Exercise aim: Check each line of the entries below for the word "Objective" and state only how many lines have it.

Segment Start: Supplied entries

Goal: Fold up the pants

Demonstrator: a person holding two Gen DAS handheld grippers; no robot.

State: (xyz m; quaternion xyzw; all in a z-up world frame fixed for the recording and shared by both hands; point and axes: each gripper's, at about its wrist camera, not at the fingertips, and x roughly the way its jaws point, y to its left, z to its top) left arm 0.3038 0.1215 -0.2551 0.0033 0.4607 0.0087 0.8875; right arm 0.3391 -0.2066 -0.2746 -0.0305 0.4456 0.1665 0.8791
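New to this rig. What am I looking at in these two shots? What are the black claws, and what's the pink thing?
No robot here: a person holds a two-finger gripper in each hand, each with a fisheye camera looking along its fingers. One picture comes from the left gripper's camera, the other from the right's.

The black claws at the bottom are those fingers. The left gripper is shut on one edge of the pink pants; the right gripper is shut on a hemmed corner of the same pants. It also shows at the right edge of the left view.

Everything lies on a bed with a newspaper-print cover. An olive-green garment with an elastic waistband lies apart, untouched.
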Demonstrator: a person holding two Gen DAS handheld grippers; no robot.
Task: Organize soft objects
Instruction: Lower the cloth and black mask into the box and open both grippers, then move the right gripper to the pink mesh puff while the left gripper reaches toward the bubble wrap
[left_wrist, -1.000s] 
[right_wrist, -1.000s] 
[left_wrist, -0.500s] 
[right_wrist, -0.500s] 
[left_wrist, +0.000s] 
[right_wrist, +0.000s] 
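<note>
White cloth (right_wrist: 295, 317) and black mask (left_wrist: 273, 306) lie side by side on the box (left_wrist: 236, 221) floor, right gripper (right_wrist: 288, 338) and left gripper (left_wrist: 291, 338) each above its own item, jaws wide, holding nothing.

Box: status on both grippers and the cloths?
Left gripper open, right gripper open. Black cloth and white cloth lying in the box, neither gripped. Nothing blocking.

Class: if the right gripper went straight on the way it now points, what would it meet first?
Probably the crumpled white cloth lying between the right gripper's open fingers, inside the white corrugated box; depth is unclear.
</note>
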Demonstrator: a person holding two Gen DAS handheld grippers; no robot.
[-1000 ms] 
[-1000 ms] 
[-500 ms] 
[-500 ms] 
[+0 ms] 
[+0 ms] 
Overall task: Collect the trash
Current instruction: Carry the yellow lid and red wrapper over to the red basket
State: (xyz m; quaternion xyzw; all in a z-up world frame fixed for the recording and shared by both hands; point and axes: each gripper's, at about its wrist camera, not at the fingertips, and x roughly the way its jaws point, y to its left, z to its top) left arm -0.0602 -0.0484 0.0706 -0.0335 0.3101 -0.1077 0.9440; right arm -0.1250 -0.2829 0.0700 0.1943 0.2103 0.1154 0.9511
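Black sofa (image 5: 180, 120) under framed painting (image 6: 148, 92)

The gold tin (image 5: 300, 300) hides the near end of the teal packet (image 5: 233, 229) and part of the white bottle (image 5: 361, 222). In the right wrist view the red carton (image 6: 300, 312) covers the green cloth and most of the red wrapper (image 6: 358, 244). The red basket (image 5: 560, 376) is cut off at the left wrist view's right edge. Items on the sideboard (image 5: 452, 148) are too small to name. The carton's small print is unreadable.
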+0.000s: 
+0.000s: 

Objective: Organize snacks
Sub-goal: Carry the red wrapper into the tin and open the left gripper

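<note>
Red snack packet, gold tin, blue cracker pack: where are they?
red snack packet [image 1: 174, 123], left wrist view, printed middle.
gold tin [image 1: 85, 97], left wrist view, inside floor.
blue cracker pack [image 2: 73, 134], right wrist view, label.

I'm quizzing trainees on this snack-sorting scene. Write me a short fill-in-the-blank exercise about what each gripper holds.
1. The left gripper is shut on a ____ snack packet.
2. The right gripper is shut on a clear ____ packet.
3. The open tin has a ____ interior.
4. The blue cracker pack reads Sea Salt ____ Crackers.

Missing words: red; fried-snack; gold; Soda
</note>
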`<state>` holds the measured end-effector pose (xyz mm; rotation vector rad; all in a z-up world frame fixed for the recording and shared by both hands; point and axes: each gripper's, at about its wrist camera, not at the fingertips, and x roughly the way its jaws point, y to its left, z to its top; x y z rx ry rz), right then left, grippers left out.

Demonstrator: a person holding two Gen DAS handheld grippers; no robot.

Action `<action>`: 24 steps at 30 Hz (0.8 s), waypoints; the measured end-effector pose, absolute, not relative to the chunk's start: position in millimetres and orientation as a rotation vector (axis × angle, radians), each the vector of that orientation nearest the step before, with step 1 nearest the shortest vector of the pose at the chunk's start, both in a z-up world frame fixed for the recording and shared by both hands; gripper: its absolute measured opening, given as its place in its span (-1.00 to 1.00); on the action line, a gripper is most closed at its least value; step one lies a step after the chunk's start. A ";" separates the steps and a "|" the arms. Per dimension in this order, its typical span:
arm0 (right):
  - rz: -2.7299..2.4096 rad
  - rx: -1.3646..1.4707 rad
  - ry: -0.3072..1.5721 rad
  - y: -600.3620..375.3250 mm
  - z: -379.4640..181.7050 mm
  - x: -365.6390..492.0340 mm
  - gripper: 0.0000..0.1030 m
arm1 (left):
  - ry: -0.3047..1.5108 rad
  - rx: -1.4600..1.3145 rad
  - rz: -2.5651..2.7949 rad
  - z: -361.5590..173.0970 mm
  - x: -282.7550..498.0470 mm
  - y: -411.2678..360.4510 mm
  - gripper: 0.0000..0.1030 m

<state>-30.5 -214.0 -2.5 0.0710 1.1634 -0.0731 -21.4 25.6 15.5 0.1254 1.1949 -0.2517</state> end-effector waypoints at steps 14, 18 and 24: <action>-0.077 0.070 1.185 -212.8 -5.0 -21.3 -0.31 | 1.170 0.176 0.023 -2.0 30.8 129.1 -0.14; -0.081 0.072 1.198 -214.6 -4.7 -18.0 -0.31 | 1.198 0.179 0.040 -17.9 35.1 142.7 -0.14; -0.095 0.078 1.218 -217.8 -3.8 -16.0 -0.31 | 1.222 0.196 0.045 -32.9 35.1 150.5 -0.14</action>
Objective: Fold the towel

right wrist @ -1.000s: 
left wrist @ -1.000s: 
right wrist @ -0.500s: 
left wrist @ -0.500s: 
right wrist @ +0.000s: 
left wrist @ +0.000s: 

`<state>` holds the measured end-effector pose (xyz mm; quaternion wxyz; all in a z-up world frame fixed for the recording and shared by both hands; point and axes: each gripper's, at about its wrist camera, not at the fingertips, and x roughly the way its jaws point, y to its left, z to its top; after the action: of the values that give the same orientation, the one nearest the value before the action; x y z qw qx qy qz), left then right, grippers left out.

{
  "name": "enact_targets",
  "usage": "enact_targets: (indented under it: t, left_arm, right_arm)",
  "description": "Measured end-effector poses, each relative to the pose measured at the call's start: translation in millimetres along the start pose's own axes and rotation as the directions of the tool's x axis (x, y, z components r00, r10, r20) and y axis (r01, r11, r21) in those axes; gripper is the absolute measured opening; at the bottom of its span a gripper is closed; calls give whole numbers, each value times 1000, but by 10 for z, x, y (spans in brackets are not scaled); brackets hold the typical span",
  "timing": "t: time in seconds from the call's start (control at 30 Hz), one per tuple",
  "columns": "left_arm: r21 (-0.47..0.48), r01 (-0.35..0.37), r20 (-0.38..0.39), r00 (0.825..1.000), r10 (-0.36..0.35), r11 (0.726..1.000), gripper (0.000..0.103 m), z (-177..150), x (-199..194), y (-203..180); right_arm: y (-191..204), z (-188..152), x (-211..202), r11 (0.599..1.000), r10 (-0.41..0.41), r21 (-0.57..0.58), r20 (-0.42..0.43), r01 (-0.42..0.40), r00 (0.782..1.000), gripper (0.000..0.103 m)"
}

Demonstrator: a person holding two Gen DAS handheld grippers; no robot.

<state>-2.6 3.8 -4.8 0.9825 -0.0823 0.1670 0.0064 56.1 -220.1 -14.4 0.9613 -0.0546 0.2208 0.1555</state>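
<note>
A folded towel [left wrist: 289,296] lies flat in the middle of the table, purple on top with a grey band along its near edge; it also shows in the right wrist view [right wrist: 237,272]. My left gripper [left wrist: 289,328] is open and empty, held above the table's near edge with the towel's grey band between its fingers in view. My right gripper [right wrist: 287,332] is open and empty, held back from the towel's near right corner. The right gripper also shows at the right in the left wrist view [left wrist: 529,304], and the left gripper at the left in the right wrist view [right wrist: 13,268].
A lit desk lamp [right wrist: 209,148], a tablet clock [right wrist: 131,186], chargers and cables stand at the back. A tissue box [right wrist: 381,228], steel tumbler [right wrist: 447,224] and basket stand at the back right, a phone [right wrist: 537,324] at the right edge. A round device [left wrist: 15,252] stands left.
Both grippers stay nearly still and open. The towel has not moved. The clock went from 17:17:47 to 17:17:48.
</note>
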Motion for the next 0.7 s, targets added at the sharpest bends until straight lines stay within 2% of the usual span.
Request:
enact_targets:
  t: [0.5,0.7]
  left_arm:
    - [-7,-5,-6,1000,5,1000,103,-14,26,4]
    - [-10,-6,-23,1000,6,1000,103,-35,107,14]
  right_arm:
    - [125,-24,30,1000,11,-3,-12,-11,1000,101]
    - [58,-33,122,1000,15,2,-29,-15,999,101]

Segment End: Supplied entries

Expected answer: 2